◆ **DATA BELOW**

____

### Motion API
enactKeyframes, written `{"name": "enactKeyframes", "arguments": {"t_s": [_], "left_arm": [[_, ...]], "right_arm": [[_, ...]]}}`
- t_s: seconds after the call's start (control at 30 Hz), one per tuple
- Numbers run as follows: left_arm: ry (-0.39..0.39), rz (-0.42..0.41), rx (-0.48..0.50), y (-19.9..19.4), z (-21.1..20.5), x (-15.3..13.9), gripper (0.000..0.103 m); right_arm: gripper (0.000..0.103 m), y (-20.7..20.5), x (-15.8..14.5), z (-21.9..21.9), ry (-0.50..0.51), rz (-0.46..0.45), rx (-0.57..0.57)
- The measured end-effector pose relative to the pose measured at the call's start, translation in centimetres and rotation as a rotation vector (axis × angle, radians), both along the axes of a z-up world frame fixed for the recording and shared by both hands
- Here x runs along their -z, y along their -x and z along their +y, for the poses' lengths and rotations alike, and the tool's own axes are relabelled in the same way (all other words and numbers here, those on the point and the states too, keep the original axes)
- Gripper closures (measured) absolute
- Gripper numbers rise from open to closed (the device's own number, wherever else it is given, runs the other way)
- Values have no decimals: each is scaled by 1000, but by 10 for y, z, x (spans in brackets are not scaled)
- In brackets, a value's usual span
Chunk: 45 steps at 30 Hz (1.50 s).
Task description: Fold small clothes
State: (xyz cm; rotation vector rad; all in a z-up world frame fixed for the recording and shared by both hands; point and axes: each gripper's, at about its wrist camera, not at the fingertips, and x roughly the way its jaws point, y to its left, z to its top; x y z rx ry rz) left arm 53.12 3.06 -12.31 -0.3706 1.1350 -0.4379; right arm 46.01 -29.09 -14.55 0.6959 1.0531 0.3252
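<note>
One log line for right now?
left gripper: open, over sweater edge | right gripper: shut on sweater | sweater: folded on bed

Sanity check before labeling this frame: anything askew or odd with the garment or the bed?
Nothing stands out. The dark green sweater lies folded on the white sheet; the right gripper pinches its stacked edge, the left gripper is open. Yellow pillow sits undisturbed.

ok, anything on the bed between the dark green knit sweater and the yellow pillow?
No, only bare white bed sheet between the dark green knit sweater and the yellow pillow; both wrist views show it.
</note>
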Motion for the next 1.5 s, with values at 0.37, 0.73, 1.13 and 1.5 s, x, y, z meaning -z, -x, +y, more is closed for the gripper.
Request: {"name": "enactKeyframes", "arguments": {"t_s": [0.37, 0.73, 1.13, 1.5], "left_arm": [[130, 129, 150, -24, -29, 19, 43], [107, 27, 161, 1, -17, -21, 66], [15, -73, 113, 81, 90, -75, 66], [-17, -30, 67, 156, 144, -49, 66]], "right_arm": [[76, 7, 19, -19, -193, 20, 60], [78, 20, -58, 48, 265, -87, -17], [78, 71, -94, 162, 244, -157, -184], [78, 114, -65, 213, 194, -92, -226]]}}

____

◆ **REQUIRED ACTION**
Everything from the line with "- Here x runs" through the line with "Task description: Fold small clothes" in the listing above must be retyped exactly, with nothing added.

◆ **COMPLETED EXERCISE**
- Here x runs along their -z, y along their -x and z along their +y, for the poses' lengths and rotations alike, and the tool's own axes are relabelled in the same way (all other words and numbers here, those on the point and the states too, keep the original axes)
- Gripper closures (measured) absolute
- Gripper numbers rise from open to closed (the device's own number, wherever else it is given, runs the other way)
- Values have no decimals: each is scaled by 1000, but by 10 for y, z, x (spans in brackets are not scaled)
- In brackets, a value's usual span
Chunk: 45 steps at 30 Hz (1.50 s).
Task description: Fold small clothes

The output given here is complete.